I tried using poly but seems it doesn't work in this way
ttt2Predicted_test = poly(ttt2, degree = 3, raw = FALSE)
1 2 3
[1,] -0.6324555 0.5345225 -3.162278e-01
[2,] -0.3162278 -0.2672612 6.324555e-01
[3,] 0.0000000 -0.5345225 -4.095972e-16
[4,] 0.3162278 -0.2672612 -6.324555e-01
[5,] 0.6324555 0.5345225 3.162278e-01
attr(,"coefs")
attr(,"coefs")$alpha
[1] 3 3 3
attr(,"coefs")$norm2
[1] 1.0 5.0 10.0 14.0 14.4
attr(,"degree")
[1] 1 2 3
attr(,"class")
[1] "poly" "matrix"
Update
Though the question has been marked duplicate, I provided the Python implementation of R' poly function and its prediction.
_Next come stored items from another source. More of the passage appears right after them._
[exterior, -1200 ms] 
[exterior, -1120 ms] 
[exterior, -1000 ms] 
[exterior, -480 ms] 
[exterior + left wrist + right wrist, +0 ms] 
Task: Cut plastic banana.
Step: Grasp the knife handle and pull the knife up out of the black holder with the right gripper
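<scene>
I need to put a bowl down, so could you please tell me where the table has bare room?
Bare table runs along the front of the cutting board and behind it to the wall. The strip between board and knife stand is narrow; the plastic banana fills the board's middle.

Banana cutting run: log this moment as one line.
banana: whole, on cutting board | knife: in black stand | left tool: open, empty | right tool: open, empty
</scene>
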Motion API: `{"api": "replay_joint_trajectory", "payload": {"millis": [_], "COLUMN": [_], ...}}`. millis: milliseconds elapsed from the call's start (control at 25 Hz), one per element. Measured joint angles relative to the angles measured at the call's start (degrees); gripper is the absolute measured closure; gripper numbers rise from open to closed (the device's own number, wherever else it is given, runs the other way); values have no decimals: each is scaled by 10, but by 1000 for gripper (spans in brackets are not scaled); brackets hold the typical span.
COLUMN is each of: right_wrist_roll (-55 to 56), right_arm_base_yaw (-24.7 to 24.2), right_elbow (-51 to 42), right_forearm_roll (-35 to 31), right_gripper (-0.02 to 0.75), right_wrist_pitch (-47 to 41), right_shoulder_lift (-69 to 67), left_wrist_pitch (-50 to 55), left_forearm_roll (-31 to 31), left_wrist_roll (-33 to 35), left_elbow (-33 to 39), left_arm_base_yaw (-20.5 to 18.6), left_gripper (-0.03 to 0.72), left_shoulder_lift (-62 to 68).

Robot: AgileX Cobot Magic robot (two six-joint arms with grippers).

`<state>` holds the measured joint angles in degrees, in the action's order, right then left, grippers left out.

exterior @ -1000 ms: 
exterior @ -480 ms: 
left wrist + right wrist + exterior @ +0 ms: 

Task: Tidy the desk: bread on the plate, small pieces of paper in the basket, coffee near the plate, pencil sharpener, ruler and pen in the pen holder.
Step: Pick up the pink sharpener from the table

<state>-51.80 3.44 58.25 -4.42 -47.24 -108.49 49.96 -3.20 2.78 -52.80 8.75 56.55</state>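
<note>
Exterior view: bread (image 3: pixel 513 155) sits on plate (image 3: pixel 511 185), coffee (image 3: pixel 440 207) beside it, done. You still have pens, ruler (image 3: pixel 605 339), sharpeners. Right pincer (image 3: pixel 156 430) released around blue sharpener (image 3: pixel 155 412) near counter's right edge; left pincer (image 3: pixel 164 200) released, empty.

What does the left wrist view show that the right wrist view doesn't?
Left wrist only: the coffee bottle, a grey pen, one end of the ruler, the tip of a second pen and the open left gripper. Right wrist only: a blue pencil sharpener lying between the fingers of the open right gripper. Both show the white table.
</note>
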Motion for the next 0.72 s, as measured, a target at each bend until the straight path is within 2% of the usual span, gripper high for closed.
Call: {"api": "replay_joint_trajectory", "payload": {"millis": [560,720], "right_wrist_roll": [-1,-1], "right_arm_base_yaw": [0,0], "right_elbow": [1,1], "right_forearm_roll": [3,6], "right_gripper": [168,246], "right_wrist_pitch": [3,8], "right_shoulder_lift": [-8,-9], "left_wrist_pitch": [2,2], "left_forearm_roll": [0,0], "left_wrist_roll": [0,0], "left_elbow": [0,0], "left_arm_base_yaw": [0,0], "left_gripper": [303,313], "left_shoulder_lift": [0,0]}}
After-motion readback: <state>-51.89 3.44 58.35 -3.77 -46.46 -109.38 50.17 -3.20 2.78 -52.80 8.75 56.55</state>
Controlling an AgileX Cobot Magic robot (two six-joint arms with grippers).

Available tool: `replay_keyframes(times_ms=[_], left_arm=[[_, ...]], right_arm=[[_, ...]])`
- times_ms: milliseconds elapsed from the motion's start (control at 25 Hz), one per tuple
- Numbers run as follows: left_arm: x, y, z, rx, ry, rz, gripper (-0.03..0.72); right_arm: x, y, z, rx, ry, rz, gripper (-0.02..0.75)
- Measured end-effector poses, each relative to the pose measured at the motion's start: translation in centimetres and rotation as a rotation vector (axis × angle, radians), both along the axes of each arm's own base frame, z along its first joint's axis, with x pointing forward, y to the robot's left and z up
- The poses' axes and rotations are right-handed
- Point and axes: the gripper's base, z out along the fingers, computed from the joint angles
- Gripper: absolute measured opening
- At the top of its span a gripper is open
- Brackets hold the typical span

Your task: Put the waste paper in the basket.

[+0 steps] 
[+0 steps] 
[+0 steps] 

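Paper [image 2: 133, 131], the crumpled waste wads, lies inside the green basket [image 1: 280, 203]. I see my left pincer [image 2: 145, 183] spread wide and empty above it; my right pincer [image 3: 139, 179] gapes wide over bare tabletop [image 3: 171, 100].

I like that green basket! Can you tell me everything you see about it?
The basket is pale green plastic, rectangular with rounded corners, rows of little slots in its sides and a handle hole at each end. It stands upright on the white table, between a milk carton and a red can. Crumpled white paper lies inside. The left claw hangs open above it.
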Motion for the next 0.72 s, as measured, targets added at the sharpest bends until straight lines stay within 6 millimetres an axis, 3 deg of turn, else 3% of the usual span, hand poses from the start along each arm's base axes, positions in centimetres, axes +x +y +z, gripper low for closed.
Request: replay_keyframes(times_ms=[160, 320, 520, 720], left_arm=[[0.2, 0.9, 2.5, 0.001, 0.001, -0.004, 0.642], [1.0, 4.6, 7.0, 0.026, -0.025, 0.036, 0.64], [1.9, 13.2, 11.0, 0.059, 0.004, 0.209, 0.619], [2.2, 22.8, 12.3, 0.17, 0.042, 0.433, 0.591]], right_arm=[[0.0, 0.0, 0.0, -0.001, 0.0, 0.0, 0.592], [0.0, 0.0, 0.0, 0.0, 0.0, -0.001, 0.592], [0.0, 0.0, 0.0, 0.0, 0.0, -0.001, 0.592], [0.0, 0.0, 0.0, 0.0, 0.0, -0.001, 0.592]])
Hope you will also find this helpful.
With help from the Stack Overflow community, I have implemented the equivalent Python code for the following R code
ttt = 1:10
tttMod = poly(ttt, degree = 3, raw = FALSE)
ttt2 = 1:5
ttt2Predicted = predict(tttMod, ttt2)
The equivalent Python snippet is translated from here and given below,
import numpy as np
import sys
def poly(x, degree):
'''x: ndarray
degree: scalar'''
## check feasibility
if len(set(x)) < degree:
print('Insufficient unique data points for specified degree!')
sys.exit()
centre = np.mean(x)
x = x - centre
Q, R = np.linalg.qr(np.polynomial.polynomial.polyvander(x, degree))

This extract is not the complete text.